Work task:
In the data below, find the line containing "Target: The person", then set down that line and every later line up to and including the line containing "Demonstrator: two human", exactly.

Extracted material:
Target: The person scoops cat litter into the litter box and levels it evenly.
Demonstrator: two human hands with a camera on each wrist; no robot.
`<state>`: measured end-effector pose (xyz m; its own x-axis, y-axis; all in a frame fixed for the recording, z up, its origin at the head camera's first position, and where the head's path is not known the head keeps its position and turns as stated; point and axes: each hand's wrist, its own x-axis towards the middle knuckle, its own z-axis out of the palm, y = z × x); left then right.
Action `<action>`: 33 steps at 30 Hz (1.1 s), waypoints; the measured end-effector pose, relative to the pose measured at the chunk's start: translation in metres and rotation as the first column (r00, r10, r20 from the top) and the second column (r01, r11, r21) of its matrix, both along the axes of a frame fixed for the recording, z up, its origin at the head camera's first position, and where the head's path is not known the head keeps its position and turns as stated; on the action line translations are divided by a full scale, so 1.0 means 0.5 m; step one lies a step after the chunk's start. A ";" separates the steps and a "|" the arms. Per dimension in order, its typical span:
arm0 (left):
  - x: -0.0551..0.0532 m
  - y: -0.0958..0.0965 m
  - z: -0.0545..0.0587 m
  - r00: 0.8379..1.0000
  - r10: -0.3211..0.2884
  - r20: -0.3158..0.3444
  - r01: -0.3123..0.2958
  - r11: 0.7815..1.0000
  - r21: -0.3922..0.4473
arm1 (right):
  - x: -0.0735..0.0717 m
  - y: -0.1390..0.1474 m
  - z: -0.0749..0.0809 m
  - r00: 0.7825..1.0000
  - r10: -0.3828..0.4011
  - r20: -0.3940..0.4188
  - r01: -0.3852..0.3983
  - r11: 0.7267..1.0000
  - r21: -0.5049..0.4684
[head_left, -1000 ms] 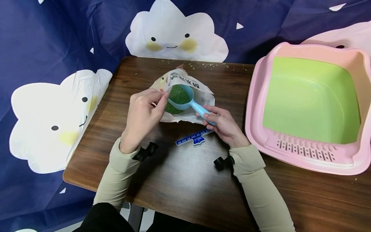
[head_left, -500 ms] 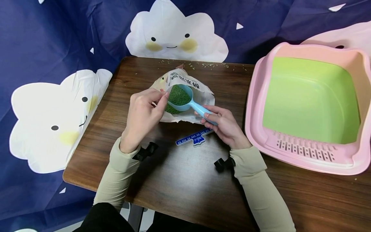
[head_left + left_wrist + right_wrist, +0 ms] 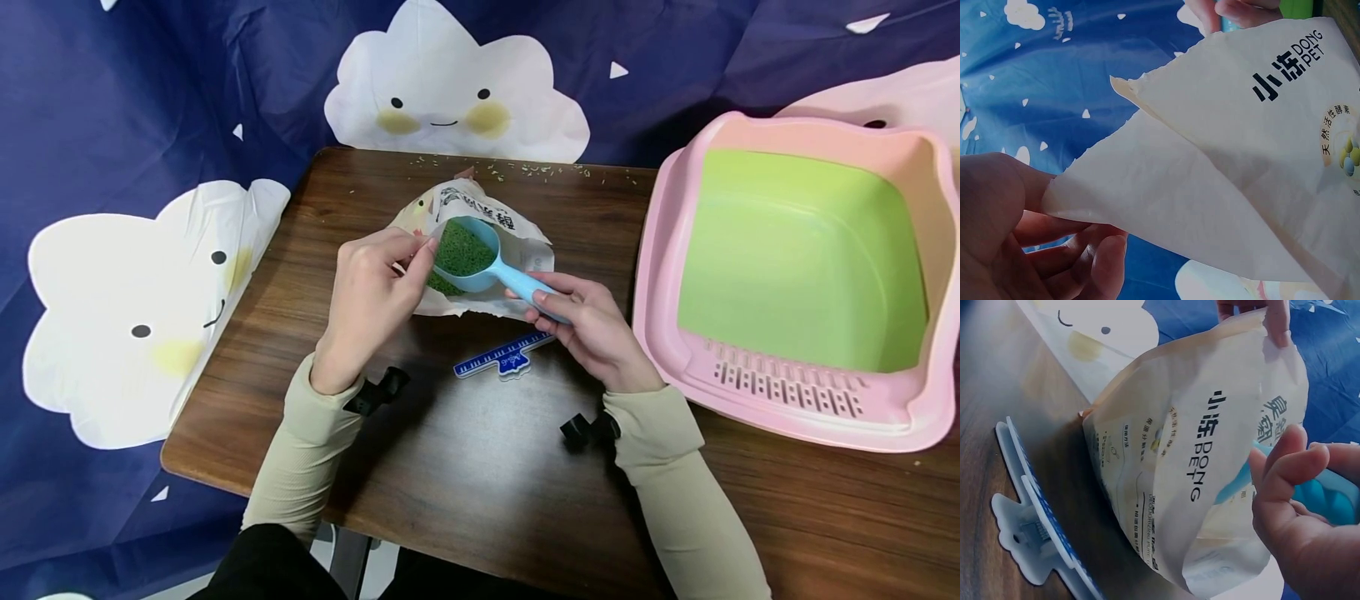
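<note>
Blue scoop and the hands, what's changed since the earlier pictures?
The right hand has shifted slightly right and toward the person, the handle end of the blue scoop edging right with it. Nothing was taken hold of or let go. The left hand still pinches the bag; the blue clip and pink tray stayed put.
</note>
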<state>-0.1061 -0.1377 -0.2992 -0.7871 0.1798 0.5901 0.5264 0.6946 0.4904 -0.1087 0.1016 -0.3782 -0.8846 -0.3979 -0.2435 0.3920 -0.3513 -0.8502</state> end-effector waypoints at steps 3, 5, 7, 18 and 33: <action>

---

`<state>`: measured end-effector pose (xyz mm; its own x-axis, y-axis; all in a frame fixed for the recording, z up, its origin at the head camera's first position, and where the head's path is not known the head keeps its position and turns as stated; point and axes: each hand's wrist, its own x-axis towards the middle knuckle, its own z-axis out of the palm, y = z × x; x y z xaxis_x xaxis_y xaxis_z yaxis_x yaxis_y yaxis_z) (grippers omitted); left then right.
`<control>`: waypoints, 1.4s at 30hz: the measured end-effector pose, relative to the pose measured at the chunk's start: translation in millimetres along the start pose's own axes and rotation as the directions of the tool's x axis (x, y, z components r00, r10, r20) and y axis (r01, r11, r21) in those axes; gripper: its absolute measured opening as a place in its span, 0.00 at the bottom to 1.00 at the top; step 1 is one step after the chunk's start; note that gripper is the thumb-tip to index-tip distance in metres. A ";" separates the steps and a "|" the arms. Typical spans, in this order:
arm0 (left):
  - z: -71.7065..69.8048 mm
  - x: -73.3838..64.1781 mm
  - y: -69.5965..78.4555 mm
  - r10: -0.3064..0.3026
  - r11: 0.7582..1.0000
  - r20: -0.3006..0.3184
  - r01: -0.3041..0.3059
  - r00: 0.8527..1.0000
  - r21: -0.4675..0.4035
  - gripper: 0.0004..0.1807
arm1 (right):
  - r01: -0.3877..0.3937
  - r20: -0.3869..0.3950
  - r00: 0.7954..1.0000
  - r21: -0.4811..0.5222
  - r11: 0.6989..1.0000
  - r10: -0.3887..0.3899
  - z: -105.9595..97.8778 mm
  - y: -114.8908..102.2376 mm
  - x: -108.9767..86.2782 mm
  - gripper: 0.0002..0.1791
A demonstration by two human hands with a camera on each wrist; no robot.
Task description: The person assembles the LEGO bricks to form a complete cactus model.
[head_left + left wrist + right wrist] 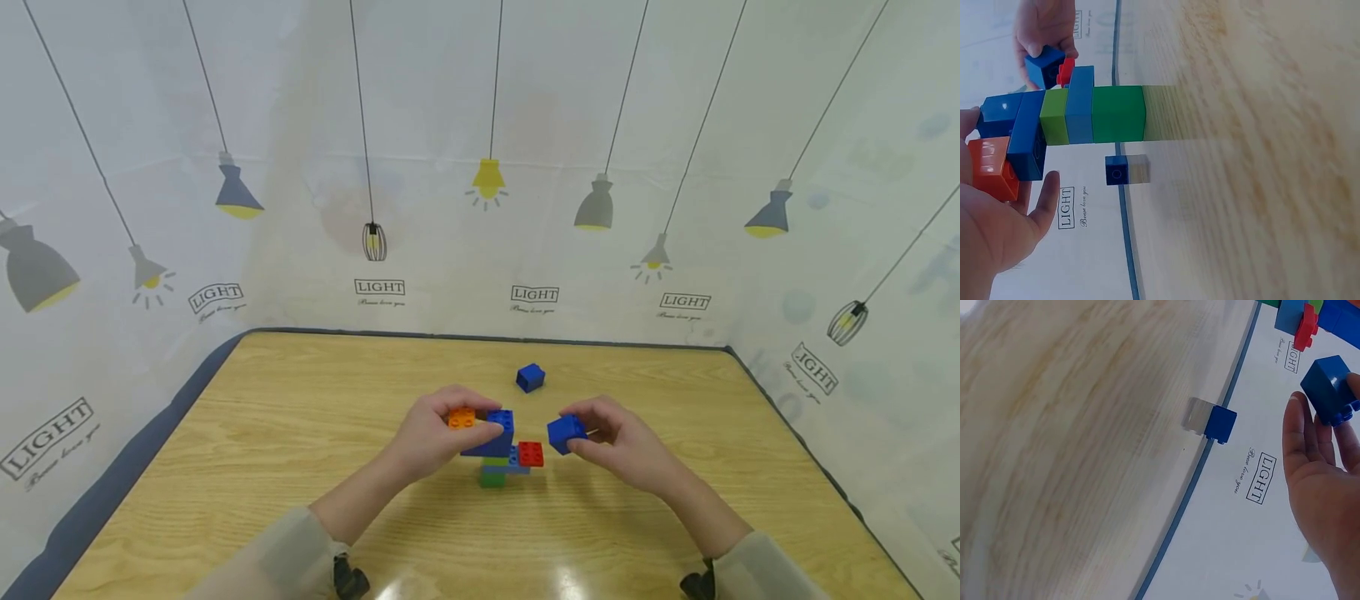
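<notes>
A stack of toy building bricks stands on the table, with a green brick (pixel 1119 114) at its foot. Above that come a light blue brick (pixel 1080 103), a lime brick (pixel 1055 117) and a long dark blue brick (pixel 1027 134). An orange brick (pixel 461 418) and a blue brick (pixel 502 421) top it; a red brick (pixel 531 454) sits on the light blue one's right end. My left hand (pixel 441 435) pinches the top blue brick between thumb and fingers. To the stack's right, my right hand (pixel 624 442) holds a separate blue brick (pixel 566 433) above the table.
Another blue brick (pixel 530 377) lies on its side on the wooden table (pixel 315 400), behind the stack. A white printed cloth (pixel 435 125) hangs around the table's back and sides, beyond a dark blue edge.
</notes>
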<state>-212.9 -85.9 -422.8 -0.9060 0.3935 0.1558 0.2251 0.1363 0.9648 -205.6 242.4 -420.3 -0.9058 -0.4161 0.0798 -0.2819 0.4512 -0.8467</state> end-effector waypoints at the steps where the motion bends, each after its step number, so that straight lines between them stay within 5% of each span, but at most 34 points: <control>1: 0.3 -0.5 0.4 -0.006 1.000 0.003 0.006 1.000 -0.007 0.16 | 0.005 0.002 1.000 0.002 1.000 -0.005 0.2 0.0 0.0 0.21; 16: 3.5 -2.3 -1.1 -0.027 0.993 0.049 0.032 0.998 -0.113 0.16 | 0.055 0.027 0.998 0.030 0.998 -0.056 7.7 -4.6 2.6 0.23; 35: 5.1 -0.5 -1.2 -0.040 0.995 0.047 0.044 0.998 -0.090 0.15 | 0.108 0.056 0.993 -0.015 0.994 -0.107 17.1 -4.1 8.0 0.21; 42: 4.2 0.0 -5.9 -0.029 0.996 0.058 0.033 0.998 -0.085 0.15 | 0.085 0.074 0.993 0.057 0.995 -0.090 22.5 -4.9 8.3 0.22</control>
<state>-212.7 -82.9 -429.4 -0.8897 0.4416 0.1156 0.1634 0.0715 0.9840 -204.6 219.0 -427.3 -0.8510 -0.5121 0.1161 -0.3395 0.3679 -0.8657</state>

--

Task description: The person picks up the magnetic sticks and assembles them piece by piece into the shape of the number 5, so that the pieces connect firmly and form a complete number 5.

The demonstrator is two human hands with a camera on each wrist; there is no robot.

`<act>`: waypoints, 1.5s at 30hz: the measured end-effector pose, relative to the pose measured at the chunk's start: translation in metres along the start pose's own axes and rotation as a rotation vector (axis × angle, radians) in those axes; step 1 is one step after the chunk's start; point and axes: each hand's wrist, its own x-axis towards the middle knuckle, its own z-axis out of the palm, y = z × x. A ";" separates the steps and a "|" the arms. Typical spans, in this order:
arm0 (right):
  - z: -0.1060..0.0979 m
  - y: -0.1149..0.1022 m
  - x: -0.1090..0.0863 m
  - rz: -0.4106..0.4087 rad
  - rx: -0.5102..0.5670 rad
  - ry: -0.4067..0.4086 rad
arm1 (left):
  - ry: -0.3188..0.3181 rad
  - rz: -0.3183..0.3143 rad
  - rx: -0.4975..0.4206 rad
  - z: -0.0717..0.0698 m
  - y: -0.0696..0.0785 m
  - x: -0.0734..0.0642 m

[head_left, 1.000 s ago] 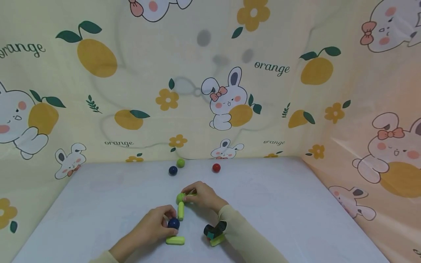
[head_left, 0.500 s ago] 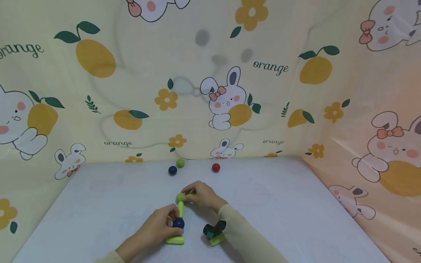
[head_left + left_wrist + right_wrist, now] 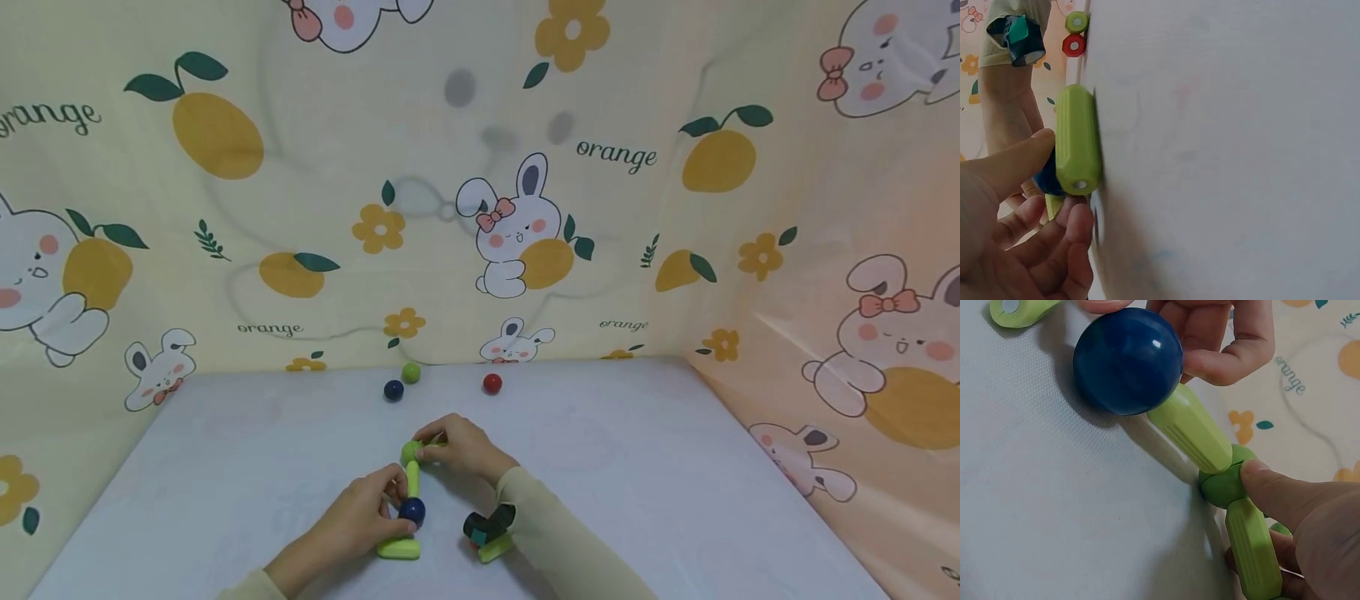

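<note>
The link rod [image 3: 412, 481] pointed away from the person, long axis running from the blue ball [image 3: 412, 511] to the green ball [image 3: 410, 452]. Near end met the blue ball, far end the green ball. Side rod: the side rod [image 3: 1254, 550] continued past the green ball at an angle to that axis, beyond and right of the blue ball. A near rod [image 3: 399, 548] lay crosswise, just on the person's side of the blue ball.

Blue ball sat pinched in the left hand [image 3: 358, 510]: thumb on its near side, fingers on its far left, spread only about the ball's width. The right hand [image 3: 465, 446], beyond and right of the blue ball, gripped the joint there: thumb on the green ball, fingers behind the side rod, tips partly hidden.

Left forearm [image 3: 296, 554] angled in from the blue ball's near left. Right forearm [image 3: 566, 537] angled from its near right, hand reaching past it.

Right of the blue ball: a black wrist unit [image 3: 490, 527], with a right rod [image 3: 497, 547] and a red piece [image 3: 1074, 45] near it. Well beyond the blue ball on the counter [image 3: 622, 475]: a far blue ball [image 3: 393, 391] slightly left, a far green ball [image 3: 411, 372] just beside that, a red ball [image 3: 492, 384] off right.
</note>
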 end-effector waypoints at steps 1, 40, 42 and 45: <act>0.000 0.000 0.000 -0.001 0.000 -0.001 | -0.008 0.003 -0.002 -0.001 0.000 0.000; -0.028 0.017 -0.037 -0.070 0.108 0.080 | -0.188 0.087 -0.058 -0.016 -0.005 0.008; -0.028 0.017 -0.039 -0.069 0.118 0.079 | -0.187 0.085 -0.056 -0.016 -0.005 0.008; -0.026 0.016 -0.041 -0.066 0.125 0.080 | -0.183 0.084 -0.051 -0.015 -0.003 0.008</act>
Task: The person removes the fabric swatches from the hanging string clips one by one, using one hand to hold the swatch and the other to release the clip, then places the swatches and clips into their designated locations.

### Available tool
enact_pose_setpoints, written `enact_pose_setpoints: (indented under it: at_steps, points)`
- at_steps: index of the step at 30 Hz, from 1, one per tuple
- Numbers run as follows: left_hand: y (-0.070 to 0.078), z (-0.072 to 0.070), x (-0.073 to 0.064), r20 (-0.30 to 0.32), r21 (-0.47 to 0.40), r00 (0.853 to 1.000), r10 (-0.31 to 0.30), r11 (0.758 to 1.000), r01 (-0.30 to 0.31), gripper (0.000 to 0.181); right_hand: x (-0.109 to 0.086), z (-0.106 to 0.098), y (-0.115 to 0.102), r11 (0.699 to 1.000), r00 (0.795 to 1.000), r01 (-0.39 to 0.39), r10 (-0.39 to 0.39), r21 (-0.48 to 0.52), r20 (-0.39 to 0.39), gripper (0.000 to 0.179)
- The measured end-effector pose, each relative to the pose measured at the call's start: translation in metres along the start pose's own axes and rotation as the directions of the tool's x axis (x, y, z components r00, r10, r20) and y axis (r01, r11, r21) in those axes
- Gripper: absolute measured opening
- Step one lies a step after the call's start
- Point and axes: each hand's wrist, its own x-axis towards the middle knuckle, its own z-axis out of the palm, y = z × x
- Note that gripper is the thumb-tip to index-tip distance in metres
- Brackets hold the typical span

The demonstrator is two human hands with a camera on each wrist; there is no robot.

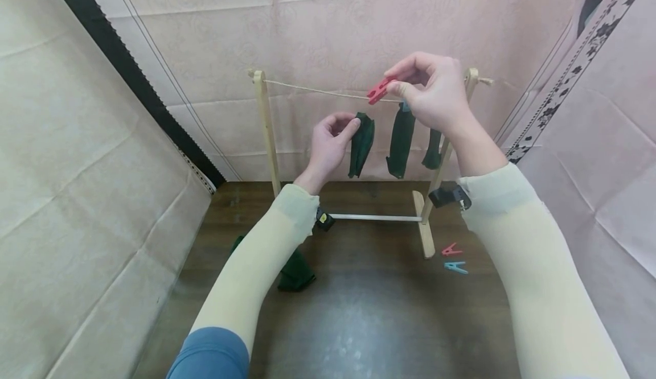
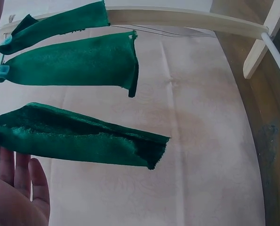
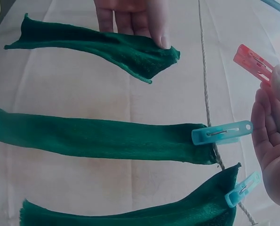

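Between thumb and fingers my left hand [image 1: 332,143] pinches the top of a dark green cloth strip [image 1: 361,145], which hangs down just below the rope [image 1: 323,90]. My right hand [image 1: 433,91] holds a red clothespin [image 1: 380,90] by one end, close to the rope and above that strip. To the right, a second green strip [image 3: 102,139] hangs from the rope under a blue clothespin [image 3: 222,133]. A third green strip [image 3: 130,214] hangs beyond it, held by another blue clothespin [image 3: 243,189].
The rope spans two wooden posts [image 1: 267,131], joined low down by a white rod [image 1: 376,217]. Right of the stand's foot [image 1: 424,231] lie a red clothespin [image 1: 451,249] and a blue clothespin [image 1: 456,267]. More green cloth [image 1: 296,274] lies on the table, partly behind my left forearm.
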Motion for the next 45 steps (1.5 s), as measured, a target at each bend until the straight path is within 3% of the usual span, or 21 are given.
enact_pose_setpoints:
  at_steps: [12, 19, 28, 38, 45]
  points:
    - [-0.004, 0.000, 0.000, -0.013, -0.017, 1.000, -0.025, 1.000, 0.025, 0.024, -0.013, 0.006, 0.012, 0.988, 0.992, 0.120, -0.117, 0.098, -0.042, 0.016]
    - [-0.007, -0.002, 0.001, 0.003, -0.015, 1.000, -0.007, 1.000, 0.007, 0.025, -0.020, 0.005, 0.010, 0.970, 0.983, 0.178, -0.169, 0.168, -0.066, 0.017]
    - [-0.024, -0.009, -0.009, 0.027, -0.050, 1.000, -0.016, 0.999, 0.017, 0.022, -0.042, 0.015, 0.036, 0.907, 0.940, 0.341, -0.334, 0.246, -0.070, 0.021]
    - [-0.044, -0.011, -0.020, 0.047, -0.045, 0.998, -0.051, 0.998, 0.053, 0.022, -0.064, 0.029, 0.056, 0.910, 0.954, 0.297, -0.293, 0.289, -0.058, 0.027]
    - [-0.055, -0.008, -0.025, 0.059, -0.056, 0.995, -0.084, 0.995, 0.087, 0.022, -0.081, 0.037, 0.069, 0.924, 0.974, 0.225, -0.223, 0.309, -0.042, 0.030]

Expected answer:
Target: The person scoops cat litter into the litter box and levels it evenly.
Demonstrator: two human hands with a camera on each wrist; no robot.

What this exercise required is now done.